• **Material for this exercise**:
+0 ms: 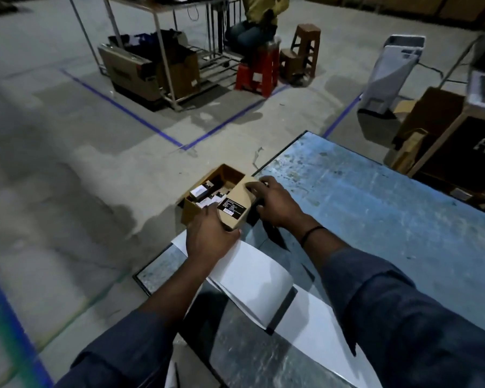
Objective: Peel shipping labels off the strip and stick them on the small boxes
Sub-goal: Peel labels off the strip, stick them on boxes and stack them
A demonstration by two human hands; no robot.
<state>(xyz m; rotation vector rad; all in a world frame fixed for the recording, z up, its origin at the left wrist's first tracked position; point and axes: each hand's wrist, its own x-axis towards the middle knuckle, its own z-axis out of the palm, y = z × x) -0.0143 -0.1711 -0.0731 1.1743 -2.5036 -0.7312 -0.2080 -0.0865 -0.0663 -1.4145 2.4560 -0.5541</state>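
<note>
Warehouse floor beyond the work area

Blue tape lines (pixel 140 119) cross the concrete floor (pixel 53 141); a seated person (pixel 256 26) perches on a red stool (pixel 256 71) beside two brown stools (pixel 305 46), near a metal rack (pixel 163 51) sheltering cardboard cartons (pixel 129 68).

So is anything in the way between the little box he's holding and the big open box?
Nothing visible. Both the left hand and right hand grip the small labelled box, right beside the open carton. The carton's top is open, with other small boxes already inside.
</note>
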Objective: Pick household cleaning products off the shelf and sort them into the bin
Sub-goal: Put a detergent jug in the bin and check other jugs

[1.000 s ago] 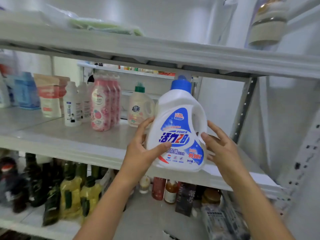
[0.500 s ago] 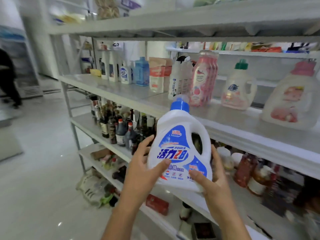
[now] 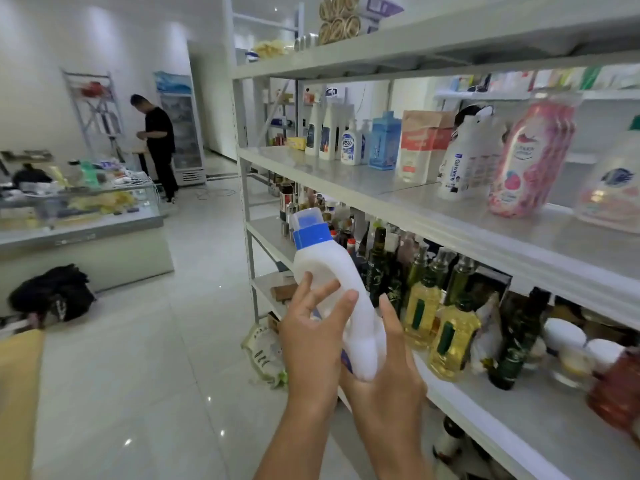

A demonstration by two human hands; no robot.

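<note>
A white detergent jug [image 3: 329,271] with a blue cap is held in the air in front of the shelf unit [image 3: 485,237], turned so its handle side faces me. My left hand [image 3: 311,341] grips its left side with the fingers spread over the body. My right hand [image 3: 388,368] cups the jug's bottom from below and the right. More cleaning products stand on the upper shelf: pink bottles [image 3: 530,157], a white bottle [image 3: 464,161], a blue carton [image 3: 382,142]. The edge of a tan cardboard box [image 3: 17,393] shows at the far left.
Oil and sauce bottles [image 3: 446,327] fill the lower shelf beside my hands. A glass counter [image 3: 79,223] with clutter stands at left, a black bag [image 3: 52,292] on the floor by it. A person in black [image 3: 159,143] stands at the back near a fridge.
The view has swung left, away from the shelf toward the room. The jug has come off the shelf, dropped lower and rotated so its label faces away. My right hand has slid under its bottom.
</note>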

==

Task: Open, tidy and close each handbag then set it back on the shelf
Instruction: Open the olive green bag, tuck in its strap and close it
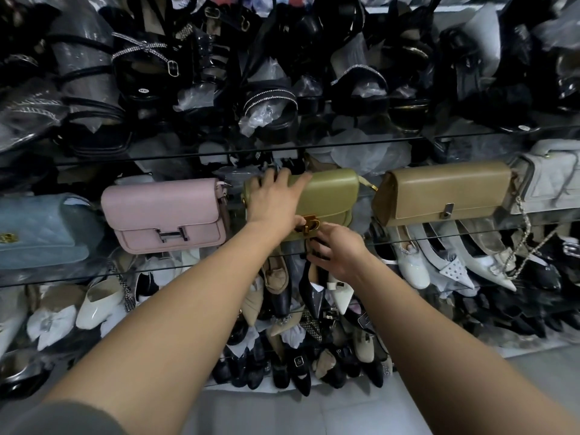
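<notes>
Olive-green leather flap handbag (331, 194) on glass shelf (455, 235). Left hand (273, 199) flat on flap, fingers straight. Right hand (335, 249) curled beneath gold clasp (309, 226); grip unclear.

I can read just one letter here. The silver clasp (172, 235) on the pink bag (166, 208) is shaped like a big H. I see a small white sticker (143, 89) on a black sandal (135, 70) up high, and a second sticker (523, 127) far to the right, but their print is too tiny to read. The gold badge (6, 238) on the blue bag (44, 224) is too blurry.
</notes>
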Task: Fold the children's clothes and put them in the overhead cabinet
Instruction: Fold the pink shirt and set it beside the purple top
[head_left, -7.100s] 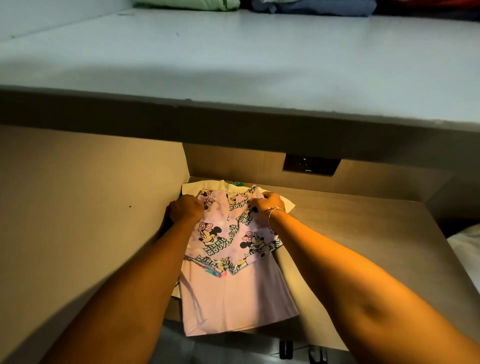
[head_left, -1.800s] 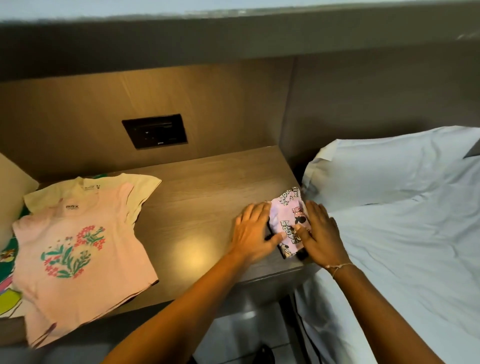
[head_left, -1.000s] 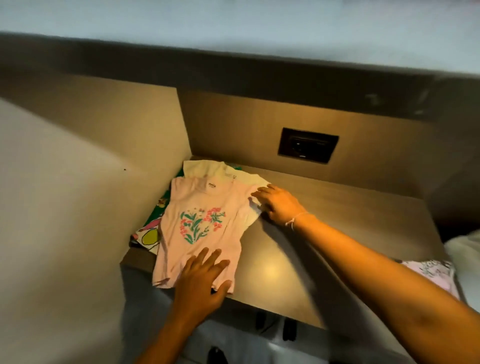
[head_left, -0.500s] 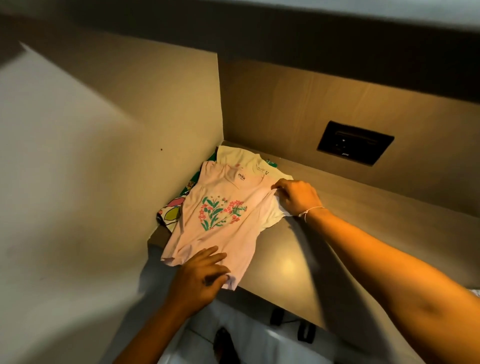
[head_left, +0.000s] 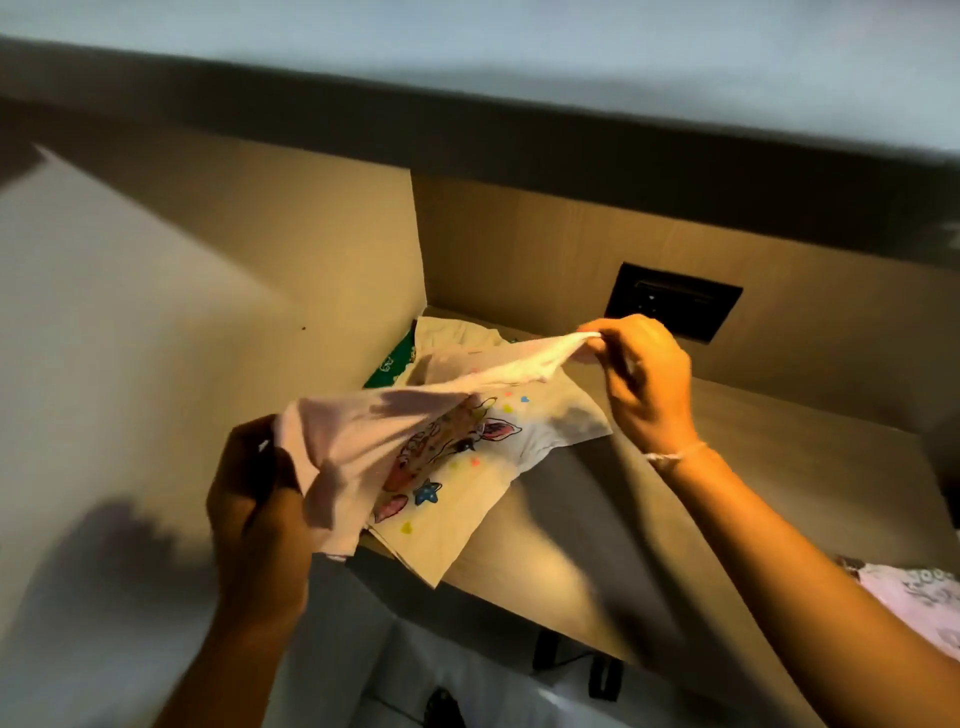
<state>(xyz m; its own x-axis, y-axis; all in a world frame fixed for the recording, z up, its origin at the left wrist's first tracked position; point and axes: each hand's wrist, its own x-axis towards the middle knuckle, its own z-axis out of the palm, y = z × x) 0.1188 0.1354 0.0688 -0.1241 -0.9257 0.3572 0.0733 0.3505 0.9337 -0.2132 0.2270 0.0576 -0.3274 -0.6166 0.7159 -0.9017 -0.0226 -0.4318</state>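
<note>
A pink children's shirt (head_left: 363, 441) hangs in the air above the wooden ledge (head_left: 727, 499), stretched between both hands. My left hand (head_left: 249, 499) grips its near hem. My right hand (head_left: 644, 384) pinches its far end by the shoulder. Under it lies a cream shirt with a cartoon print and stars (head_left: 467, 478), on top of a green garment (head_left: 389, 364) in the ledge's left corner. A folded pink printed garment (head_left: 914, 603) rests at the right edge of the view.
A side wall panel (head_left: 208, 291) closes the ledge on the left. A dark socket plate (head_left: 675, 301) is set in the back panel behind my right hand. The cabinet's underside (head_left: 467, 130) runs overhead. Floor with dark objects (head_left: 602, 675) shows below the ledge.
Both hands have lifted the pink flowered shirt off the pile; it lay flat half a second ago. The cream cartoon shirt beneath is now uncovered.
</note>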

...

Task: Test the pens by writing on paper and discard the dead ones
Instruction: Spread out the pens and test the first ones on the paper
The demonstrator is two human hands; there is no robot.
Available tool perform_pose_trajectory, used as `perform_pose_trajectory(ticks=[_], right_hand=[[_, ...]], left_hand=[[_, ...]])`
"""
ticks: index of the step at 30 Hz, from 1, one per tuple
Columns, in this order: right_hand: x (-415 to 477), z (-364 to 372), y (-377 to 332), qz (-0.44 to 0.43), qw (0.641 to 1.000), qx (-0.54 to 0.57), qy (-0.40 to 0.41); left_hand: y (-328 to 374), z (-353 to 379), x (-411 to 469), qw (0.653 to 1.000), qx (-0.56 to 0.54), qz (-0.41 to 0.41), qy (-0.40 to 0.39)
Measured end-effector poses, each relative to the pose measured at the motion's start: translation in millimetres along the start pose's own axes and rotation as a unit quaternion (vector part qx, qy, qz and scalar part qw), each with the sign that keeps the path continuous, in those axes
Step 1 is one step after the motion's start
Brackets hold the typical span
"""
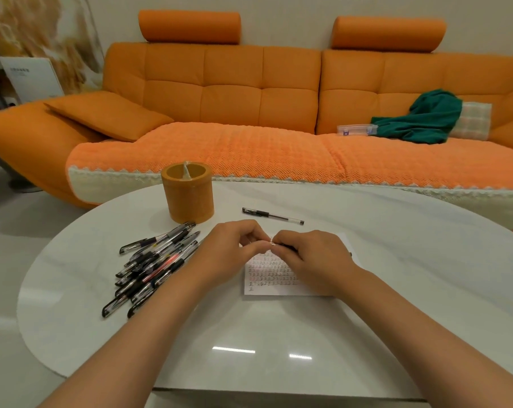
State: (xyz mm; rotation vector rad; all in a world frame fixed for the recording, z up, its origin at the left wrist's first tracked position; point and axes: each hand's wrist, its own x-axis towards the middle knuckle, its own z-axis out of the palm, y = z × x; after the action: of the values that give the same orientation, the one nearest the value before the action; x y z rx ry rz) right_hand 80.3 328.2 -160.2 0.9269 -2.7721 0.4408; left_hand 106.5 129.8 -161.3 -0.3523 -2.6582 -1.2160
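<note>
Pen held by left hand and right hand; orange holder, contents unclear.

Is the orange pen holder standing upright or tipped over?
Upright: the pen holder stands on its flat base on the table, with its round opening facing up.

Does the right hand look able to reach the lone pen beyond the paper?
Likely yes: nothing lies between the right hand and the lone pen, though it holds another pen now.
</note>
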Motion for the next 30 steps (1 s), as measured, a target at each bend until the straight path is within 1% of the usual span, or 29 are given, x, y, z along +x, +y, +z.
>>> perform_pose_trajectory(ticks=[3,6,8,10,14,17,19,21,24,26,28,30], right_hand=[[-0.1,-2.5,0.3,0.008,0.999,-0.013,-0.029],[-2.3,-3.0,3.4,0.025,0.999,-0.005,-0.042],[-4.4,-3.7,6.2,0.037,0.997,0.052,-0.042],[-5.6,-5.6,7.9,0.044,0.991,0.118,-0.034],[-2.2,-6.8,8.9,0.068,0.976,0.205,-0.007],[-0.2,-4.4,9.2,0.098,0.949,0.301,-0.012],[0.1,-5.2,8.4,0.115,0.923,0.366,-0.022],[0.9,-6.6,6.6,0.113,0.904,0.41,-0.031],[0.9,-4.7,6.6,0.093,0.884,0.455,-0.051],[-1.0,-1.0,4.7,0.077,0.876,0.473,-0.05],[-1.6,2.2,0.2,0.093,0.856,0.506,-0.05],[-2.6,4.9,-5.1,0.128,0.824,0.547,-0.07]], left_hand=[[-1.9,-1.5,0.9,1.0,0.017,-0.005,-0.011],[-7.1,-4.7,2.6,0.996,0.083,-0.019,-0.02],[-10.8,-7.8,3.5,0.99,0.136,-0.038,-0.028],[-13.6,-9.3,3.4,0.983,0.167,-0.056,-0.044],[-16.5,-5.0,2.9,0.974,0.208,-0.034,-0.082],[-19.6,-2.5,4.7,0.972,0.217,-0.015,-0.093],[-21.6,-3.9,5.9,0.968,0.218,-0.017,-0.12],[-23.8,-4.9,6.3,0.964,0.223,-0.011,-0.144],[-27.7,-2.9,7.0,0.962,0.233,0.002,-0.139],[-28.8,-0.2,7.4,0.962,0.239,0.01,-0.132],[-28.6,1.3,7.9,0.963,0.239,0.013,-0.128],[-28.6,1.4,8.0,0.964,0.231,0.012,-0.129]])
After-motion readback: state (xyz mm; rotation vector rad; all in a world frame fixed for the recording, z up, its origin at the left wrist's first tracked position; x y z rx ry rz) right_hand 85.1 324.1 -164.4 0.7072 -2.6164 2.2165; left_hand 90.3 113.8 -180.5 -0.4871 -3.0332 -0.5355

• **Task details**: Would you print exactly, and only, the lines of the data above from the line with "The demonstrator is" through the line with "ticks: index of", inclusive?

• **Solution to this exercise**:
The demonstrator is two human hands; there is no robot.
Available tool perform_pose_trajectory, used as `perform_pose_trajectory(ticks=[_], right_hand=[[_, ...]], left_hand=[[_, ...]])`
"""
ticks: index of the step at 30 Hz, from 1, one per tuple

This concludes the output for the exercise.